Tuesday, February 15, 2011

Dizzy in Your Eyes by Pat Mora (LS 5663 Review)

Mora, Pat. 2010. Dizzy in your Eyes Poems about Love. New York: Alfred A. Knopf.




Thoughts of love and relationships occupy the majority of a teenager’s time, and in this collection of poems about love, Mora describes the feelings of love teens have for family, friends, sports, and a boyfriend or girlfriend. Although most of the poems are written in free verse, some poems are sonnets, haikus, acrostics, and even a clerihew. While the poems are written for entertainment purposes, on the page opposite the poem, there is a brief explanation of the poem’s style for an interested reader.

While many see the teen years as life’s last chance to be carefree before embracing adulthood, teens deal with tough issues that Mora adequately expresses. In “Questions”, the narrator is afraid of his friend’s cutting. In “Pressure”, a girl is feeling the pressure to have sex with her boyfriend but is unsure of what to do. In “Kissing”, the teen girl learns the weight of having to carry herself now that her dad can’t carry her problems for her. Each poem conveys a different feeling and evokes a different personal response from the reader.

The poem “Doubt” sums up the fears all teens have, especially about love.

“What if guys think I can’t kiss because I can think?

What if I ask her out and she laughs?

Why are all the guys I know so short?

Why do girls like those handsome fakes

with fast cars and fat wallets?

Can I eat less and less until I’m transparent and shine?

Why do their eyes squint when we speak Russian?

Do boys really imagine all of us without clothes?

What if no one wants to touch me because I’m too fat?
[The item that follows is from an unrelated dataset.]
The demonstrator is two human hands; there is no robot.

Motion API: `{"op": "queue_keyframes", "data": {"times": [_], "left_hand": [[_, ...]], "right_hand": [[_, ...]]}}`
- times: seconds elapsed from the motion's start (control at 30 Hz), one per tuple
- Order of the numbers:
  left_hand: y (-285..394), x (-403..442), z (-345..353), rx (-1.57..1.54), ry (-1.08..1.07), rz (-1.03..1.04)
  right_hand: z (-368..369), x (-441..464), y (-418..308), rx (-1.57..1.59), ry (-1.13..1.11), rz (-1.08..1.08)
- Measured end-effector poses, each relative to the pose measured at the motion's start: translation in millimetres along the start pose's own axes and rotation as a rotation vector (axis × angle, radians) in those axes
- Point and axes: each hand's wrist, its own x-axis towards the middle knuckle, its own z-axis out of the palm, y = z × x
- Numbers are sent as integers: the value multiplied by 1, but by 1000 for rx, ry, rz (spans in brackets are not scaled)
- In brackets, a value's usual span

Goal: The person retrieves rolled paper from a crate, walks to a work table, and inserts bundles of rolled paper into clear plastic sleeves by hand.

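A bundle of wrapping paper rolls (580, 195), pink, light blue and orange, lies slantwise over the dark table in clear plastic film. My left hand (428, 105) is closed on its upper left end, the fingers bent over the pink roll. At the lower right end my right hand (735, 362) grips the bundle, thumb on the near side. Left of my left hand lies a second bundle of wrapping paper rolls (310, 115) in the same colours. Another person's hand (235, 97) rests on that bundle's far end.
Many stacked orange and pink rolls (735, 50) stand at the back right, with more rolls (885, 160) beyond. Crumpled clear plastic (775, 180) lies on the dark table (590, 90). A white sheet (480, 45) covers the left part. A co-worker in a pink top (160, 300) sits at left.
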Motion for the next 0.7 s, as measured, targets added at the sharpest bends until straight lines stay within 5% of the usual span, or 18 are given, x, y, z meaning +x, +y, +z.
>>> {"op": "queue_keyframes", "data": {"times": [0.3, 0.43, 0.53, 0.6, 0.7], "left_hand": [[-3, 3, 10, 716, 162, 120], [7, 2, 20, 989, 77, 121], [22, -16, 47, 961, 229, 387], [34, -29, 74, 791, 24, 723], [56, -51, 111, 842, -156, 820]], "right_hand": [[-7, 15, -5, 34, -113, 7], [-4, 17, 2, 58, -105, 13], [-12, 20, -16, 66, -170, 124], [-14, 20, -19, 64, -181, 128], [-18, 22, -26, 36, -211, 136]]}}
Why do they start whispering about me when I walk by?

When I dance, why do my feet get stuck, as if music

is a foreign language?

Does anyone care about the real me?

Does my breath smell like a fish tank?

Why don’t they like him just because he’s Muslim?

What if the way I kiss is dull, like oatmeal?

Why do adults say, ‘What do you know about love?’

Why is my dog the only one who really understands me?

How does it feel to be married?

Why do my parents kiss in public?

If I sing better than she does, why don’t I get up there and sing?

Why do teachers all think I’m dumb as a garbage can?

What will it be like living far away in a dorm with strangers?

What if, when I leave,

I crumple

by myself?” (Mora 11)

Told through simple questions, Mora asks the questions all teens have wondered, from the superficial to the thoughtful to the insecure. Although the words lack the metaphors and rhythmic patters of some poetry, the honesty of the poem reflects teens’ fears.

The final poem “My Song” ends with every teen’s dream as they leave high school to move on to college.

“It’s still morning,

the spring of my life.

I’m starting my journey,

family and friends at my side,

my song inside,

and love as my guide.” (Mora 165).



Valentine’s Day, or the days leading up to it, is a great time to read and to write about love with teenagers. That’s what is on their minds anyway. “With Feeling” is an excellent poem to start off with. The narrator is annoyed with the piano teacher and the English teacher who urge him to play and to write with feeling. His response is, “Feeling? I am feeling. Don’t they see it shimmering on my skin, plain for all to see? I burn with feeling.” This poem can be a springboard for students to write about their own feelings.